Return only the lines running from the top of the entries to the line with "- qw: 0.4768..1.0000", inclusive, exactly as written.

Dataset records:
[Start of section]
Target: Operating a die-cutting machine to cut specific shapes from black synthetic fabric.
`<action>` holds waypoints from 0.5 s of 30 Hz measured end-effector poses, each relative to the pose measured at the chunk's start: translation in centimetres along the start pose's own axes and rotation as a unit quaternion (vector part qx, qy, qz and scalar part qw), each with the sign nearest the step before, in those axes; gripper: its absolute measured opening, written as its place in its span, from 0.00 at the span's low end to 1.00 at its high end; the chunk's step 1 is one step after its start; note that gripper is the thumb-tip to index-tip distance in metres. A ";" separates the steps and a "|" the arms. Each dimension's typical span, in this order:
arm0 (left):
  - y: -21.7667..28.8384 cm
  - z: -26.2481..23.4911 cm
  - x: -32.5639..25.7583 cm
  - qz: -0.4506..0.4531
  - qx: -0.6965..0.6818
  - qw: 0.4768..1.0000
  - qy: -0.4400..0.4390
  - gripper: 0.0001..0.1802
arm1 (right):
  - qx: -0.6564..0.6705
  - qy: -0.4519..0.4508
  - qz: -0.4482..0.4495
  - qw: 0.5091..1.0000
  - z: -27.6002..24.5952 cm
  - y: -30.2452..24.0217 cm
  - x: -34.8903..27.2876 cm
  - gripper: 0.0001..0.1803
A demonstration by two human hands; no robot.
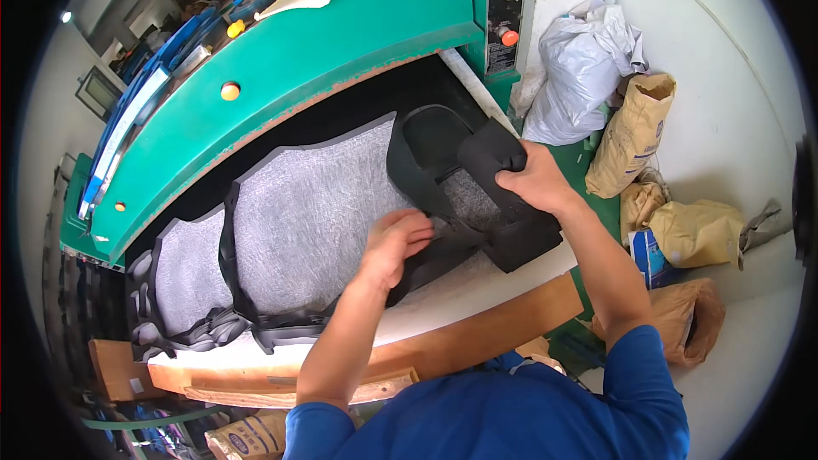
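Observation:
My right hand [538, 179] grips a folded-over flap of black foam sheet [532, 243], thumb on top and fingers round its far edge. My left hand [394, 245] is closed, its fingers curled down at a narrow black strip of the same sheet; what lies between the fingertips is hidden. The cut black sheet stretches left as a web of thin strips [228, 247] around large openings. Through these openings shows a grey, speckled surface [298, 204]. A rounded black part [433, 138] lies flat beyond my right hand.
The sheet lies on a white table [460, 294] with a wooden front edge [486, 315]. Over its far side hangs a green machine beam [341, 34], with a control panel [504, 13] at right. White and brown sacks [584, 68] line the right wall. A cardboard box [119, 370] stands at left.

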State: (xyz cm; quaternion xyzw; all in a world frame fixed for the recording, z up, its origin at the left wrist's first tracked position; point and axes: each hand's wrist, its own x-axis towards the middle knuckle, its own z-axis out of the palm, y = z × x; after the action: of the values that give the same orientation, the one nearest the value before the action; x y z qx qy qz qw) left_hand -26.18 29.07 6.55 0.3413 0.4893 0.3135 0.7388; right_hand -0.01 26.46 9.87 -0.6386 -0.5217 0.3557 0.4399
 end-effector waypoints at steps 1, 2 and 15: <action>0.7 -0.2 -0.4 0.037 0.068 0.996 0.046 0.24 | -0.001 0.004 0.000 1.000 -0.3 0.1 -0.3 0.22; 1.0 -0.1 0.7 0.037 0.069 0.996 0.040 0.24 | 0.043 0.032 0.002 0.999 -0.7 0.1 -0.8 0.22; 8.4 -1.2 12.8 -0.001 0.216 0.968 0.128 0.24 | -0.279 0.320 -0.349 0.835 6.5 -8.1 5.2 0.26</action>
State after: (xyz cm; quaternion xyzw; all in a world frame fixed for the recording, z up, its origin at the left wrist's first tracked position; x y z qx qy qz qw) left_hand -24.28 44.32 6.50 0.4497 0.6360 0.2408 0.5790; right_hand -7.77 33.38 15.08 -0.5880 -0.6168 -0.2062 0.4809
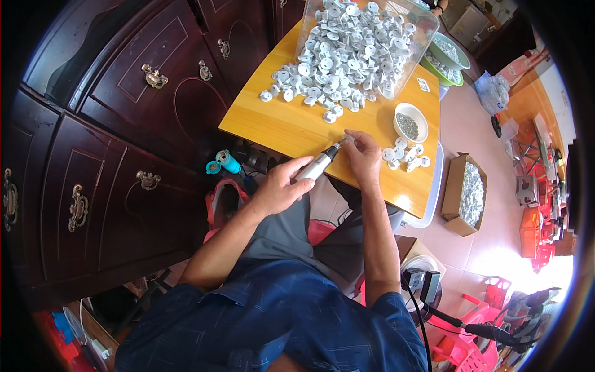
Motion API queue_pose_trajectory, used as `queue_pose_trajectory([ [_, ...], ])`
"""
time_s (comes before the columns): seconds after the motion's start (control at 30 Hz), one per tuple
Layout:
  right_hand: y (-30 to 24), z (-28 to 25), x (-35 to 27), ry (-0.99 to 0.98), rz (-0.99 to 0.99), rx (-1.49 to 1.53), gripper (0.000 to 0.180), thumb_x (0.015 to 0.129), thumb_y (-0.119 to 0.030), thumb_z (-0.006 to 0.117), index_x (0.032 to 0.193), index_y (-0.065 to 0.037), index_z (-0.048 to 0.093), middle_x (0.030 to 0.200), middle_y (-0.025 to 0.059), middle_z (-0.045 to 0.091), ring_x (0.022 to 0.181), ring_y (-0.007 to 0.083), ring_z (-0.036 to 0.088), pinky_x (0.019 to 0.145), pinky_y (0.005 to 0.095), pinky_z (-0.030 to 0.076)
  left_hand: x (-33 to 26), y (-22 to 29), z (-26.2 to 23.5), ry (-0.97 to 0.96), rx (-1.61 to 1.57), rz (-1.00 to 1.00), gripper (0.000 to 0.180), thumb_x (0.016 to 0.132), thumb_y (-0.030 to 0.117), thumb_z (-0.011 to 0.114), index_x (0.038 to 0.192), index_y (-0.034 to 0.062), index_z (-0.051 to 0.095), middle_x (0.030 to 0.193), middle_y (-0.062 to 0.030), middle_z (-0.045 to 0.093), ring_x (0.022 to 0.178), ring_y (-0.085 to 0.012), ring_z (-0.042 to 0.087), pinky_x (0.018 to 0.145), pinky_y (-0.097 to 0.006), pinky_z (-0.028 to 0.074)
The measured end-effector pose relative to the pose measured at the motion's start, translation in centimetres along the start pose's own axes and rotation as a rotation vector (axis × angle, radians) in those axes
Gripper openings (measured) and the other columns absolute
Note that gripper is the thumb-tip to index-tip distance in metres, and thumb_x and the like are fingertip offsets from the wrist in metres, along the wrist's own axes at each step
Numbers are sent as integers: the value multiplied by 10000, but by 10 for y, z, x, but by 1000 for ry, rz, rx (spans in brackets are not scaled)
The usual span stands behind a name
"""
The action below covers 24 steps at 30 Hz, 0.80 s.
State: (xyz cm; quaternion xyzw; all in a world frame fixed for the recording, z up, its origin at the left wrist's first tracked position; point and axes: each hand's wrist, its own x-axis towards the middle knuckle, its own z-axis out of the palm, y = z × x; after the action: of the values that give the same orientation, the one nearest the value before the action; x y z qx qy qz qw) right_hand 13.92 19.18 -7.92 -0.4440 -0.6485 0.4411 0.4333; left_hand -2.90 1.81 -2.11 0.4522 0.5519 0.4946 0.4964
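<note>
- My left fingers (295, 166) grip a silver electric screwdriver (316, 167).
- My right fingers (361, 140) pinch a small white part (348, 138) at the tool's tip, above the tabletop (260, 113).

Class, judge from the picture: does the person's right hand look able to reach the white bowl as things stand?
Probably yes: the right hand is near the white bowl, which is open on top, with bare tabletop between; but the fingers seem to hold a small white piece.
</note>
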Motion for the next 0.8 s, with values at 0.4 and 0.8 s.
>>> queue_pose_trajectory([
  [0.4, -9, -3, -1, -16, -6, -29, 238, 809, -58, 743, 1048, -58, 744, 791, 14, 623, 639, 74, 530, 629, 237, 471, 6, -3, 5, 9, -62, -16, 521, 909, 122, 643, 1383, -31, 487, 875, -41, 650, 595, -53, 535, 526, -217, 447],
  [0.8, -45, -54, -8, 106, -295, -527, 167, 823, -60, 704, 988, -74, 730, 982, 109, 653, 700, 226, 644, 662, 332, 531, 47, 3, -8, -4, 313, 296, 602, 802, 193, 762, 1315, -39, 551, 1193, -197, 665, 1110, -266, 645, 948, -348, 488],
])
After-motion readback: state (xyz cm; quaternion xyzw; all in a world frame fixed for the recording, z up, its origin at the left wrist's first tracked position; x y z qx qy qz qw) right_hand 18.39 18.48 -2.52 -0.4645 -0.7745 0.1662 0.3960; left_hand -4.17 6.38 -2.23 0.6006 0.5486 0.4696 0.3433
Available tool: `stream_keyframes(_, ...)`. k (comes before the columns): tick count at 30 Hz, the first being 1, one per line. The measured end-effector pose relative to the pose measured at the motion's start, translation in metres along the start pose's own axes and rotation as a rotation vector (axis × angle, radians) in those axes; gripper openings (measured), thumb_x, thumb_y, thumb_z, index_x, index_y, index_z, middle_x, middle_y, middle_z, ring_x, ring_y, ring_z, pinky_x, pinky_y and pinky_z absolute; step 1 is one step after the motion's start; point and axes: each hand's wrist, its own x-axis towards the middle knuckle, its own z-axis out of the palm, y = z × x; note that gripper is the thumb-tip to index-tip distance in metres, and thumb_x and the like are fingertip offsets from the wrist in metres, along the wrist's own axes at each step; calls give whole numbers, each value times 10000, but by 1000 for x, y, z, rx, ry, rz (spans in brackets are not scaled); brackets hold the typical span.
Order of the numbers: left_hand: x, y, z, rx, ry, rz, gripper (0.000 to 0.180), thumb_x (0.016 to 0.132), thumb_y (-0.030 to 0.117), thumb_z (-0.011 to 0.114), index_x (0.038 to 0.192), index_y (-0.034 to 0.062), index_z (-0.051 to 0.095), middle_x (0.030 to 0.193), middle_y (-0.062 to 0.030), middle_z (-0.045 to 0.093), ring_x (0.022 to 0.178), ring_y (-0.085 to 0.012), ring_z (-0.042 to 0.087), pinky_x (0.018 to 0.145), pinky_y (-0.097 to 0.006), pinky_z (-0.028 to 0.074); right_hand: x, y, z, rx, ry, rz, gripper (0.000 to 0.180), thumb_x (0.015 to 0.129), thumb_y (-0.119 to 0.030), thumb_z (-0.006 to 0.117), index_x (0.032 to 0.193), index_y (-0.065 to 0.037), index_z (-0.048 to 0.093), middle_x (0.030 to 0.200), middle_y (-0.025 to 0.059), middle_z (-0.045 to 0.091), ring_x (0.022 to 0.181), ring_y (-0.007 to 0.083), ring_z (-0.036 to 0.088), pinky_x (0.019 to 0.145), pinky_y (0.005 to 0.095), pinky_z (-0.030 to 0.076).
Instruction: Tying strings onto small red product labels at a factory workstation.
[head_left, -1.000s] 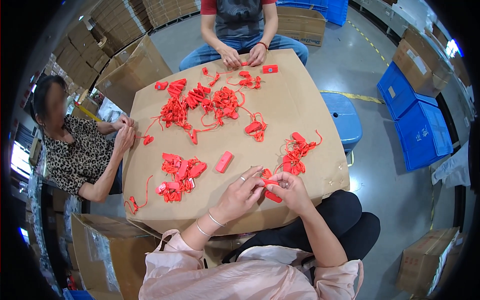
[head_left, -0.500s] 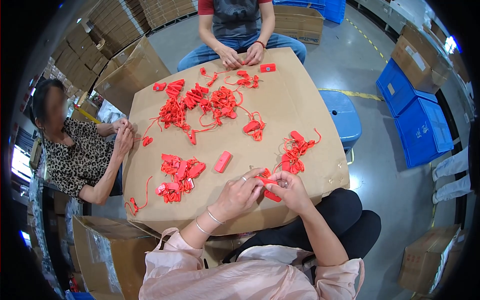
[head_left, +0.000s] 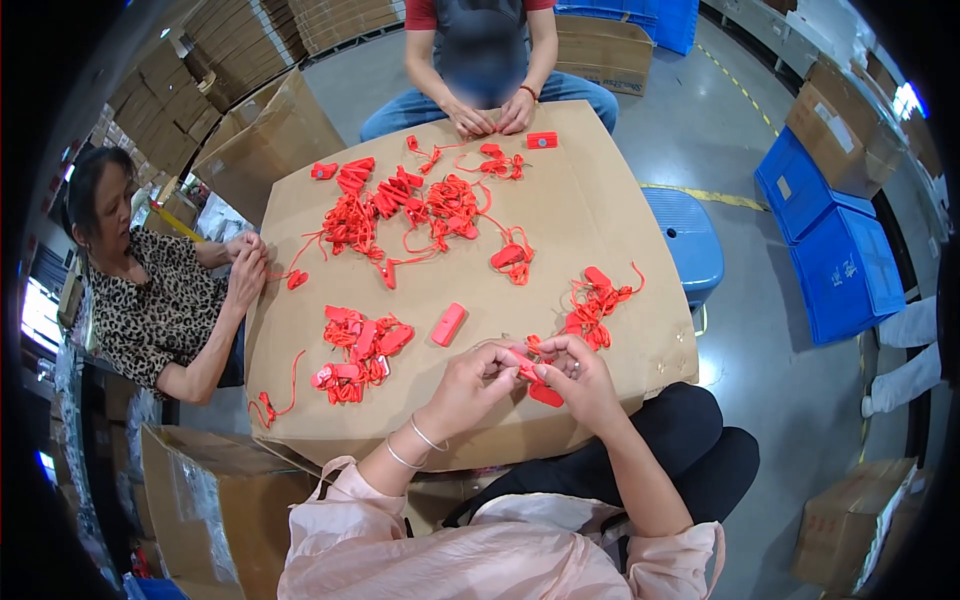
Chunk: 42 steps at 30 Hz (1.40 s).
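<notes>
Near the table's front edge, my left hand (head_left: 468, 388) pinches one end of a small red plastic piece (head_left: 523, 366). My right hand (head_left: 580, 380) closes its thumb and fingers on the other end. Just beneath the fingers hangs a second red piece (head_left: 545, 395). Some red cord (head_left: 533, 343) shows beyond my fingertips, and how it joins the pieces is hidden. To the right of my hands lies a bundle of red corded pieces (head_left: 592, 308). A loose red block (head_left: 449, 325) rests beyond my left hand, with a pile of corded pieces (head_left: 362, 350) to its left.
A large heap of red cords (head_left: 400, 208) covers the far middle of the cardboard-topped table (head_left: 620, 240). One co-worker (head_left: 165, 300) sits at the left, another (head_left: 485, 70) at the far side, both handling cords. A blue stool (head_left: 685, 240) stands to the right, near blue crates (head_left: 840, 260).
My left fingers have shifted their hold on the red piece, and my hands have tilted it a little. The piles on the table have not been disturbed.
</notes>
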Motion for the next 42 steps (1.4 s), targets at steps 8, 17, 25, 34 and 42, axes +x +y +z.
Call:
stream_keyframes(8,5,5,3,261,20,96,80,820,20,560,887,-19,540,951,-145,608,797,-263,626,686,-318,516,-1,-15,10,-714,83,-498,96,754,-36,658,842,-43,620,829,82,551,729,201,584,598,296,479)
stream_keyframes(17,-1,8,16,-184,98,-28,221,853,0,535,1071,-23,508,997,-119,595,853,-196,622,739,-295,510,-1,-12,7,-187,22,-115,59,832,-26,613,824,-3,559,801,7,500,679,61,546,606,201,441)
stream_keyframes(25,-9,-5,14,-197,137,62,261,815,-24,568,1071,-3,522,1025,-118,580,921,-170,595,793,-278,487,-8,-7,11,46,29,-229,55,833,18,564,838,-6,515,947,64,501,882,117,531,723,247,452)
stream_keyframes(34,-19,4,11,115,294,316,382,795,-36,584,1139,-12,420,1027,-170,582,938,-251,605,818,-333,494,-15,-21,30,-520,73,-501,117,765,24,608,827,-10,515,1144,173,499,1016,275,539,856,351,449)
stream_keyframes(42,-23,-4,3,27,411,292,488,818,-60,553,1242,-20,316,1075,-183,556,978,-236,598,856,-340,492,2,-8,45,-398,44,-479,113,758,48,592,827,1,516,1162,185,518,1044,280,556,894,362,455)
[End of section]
### Final answer
Target: Operating a die-cutting machine to cut specific shapes from black synthetic fabric.
`<action>` holds waypoints from 0.5 s of 30 Hz measured end-effector poses, each relative to the pose measured at the chunk's start: translation in centimetres along the start pose's own axes and rotation as a unit quaternion (vector part qx, qy, qz and scalar part qw), each with the sign nearest the step before, in those axes; gripper: its absolute measured opening, written as its place in its span, from 0.00 at the span's low end to 1.00 at its high end; the chunk's step 1 is one step after its start; note that gripper is the thumb-tip to index-tip distance in metres. A ";" separates the steps and a "|" the arms. Each dimension's typical span, in this order:
arm0 (left):
  - y: -21.7667..28.8384 cm
  - z: -26.2481..23.4911 cm
  - x: -32.5639..25.7583 cm
  - qz: -0.4506..0.4531
  - qx: -0.6965..0.6818
  - qw: 0.4768..1.0000

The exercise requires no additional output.